Items from a dataset

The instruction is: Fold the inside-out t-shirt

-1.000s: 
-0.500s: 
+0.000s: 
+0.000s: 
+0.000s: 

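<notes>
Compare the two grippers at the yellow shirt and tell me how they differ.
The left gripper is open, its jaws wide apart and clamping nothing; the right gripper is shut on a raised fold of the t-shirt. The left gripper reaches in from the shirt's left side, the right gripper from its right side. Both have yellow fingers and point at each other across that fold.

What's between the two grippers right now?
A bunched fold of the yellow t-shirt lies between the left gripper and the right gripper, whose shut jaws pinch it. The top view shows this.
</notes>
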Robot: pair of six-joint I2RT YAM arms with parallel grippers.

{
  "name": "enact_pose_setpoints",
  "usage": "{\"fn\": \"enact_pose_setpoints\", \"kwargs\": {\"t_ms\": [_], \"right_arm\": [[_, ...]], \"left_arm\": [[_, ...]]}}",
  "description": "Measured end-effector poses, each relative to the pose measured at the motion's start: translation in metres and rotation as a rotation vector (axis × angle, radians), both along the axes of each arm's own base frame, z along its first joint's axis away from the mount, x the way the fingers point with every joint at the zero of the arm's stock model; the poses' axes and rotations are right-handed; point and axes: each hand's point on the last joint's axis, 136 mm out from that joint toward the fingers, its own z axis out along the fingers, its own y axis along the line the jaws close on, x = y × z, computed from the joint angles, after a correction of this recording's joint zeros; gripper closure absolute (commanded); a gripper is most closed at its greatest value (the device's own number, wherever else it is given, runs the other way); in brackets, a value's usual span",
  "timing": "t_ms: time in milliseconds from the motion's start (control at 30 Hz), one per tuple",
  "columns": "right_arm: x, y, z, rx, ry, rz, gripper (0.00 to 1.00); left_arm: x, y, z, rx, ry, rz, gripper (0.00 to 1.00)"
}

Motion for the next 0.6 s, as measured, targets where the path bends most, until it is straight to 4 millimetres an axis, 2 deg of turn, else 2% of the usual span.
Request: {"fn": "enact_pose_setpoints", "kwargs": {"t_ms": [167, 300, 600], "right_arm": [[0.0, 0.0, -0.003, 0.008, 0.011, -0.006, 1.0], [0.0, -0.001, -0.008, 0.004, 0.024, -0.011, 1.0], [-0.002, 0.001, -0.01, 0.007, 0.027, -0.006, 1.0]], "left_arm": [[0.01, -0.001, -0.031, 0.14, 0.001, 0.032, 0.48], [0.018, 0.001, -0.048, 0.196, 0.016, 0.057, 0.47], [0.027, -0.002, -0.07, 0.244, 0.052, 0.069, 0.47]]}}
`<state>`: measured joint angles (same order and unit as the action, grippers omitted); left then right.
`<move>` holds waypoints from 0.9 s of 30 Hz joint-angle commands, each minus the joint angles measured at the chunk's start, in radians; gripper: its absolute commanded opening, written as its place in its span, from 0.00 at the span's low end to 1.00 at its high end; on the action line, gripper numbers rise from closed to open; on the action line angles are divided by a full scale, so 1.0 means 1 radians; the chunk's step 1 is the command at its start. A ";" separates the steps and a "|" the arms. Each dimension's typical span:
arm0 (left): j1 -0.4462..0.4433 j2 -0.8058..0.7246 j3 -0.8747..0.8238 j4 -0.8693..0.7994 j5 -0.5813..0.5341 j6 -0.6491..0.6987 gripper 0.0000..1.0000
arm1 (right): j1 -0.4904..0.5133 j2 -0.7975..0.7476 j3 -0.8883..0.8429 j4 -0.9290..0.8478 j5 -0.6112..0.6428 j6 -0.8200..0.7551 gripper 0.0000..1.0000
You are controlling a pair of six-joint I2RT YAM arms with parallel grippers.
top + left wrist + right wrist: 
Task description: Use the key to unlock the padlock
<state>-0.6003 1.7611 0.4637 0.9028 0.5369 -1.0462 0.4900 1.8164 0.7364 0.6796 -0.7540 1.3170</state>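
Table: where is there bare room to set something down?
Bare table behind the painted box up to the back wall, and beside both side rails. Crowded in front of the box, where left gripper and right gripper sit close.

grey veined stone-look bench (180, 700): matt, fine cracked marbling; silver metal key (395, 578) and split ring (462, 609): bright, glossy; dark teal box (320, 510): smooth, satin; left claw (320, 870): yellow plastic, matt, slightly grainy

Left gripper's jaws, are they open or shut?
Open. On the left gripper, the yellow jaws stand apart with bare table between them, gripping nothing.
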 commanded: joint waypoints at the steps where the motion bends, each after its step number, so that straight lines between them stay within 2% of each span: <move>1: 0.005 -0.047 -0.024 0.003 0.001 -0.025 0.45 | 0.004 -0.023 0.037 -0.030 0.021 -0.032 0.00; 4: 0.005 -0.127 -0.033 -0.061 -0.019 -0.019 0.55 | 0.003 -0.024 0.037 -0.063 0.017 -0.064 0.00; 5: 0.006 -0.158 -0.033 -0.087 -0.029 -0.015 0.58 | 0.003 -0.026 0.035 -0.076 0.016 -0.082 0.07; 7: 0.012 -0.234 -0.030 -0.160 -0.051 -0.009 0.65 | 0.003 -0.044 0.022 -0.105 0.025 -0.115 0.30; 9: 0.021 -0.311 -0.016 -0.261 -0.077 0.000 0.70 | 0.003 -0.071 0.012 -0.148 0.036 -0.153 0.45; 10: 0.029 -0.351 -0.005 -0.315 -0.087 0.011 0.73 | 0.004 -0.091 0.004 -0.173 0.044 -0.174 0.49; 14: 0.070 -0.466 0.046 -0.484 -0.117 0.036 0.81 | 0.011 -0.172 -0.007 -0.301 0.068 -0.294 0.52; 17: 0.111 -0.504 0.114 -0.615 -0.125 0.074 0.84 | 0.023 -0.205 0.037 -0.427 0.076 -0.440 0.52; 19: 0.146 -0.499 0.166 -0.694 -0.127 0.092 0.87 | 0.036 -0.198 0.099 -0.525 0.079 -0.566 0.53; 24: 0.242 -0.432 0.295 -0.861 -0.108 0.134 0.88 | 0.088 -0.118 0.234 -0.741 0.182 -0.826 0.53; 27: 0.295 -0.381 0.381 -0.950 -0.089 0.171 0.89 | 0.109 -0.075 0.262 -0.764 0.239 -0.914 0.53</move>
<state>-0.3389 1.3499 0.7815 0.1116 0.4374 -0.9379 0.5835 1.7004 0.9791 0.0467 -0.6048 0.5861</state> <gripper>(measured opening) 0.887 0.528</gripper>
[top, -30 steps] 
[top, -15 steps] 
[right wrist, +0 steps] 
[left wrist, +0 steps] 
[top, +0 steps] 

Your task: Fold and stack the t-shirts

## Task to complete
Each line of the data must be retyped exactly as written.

## Reply
The instruction is: Fold the inside-out t-shirt

-1.000s: 
-0.500s: 
+0.000s: 
+0.000s: 
+0.000s: 

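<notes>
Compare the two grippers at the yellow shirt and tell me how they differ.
The left gripper is open, its jaws wide apart and clamping nothing; the right gripper is shut on a raised fold of the t-shirt. The left gripper reaches in from the shirt's left side, the right gripper from its right side. Both have yellow fingers and point at each other across that fold.

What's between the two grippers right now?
A bunched fold of the yellow t-shirt lies between the left gripper and the right gripper, whose shut jaws pinch it. The top view shows this.
</notes>
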Robot: pair of six-joint I2RT YAM arms with parallel grippers.

{
  "name": "enact_pose_setpoints",
  "usage": "{\"fn\": \"enact_pose_setpoints\", \"kwargs\": {\"t_ms\": [_], \"right_arm\": [[_, ...]], \"left_arm\": [[_, ...]]}}",
  "description": "Measured end-effector poses, each relative to the pose measured at the motion's start: translation in metres and rotation as a rotation vector (axis × angle, radians), both along the axes of each arm's own base frame, z along its first joint's axis away from the mount, x the way the fingers point with every joint at the zero of the arm's stock model; the poses' axes and rotations are right-handed; point and axes: each hand's point on the last joint's axis, 136 mm out from that joint toward the fingers, its own z axis out along the fingers, its own y axis along the line the jaws close on, x = y × z, computed from the joint angles, after a correction of this recording's joint zeros; gripper closure absolute (commanded); a gripper is most closed at its greatest value (the device's own number, wherever else it is given, runs the other way); in brackets, a value's usual span",
  "timing": "t_ms: time in milliseconds from the motion's start (control at 30 Hz), one per tuple",
  "columns": "right_arm: x, y, z, rx, ry, rz, gripper (0.00 to 1.00); left_arm: x, y, z, rx, ry, rz, gripper (0.00 to 1.00)"
}

Motion for the next 0.6 s, as measured, targets where the path bends most, until it is straight to 4 millimetres an axis, 2 deg of turn, else 2% of the usual span.
Request: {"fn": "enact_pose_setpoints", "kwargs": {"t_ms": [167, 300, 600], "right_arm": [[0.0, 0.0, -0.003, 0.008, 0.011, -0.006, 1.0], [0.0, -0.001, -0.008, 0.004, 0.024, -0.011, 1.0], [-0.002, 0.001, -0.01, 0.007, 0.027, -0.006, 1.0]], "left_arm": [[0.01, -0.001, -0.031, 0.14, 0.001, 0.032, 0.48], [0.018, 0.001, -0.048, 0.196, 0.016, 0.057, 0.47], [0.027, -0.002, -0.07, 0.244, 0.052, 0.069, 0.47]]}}
`<state>`: measured joint angles (same order and unit as the action, grippers omitted); left then right.
`<move>` holds waypoints from 0.9 s of 30 Hz joint-angle commands, each minus the joint angles measured at the chunk's start, in radians; gripper: its absolute commanded opening, written as its place in its span, from 0.00 at the span's low end to 1.00 at its high end; on the action line, gripper numbers rise from closed to open; on the action line angles are divided by a full scale, so 1.0 means 1 radians; the chunk's step 1 is the command at its start. A ";" separates the steps and a "|" the arms. Each dimension's typical span:
arm0 (left): j1 -0.4462..0.4433 j2 -0.8058..0.7246 j3 -0.8747..0.8238 j4 -0.8693..0.7994 j5 -0.5813..0.5341 j6 -0.6491..0.6987 gripper 0.0000..1.0000
arm1 (right): j1 -0.4904..0.5133 j2 -0.7975..0.7476 j3 -0.8883..0.8429 j4 -0.9290..0.8478 j5 -0.6112..0.6428 j6 -0.8200..0.7551 gripper 0.0000..1.0000
You are controlling a pair of six-joint I2RT YAM arms with parallel grippers.
top + left wrist + right wrist: 
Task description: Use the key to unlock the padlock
<state>-0.6003 1.7611 0.4637 0.9028 0.5369 -1.0462 0.4900 1.8164 0.7364 0.6796 -0.7540 1.3170</state>
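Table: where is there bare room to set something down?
Bare table behind the painted box up to the back wall, and beside both side rails. Crowded in front of the box, where left gripper and right gripper sit close.

grey veined stone-look bench (180, 700): matt, fine cracked marbling; silver metal key (395, 578) and split ring (462, 609): bright, glossy; dark teal box (320, 510): smooth, satin; left claw (320, 870): yellow plastic, matt, slightly grainy

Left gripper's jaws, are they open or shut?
Open. On the left gripper, the yellow jaws stand apart with bare table between them, gripping nothing.
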 commanded: joint waypoints at the steps where the motion bends, each after its step number, so that straight lines between them stay within 2% of each span: <move>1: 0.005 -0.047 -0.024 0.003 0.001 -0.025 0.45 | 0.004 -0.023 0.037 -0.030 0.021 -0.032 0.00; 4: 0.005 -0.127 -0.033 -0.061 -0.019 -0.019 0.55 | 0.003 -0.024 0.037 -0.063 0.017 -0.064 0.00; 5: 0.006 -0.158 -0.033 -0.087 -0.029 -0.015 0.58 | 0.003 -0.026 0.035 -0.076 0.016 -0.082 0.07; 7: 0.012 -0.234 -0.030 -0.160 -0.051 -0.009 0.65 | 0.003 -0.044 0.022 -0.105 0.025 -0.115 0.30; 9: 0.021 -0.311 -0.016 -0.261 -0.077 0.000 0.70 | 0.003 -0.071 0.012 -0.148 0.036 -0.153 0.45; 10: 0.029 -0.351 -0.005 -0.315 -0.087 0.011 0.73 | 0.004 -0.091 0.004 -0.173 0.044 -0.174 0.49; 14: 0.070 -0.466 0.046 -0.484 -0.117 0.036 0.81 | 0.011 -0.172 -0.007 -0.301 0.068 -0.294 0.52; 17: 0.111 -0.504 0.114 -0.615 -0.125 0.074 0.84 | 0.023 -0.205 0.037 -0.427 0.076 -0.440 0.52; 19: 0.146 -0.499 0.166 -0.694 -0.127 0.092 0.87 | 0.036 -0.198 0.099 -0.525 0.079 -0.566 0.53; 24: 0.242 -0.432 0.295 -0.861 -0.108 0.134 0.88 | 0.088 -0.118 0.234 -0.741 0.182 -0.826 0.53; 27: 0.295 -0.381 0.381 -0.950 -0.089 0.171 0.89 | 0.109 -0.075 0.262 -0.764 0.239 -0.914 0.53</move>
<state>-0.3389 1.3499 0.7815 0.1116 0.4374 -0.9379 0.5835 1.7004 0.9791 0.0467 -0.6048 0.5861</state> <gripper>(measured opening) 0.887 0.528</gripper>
[top, -30 steps] 
[top, -15 steps] 
[right wrist, +0 steps] 
[left wrist, +0 steps] 
[top, +0 steps] 

Your task: Fold and stack the t-shirts

This concludes the output for the exercise.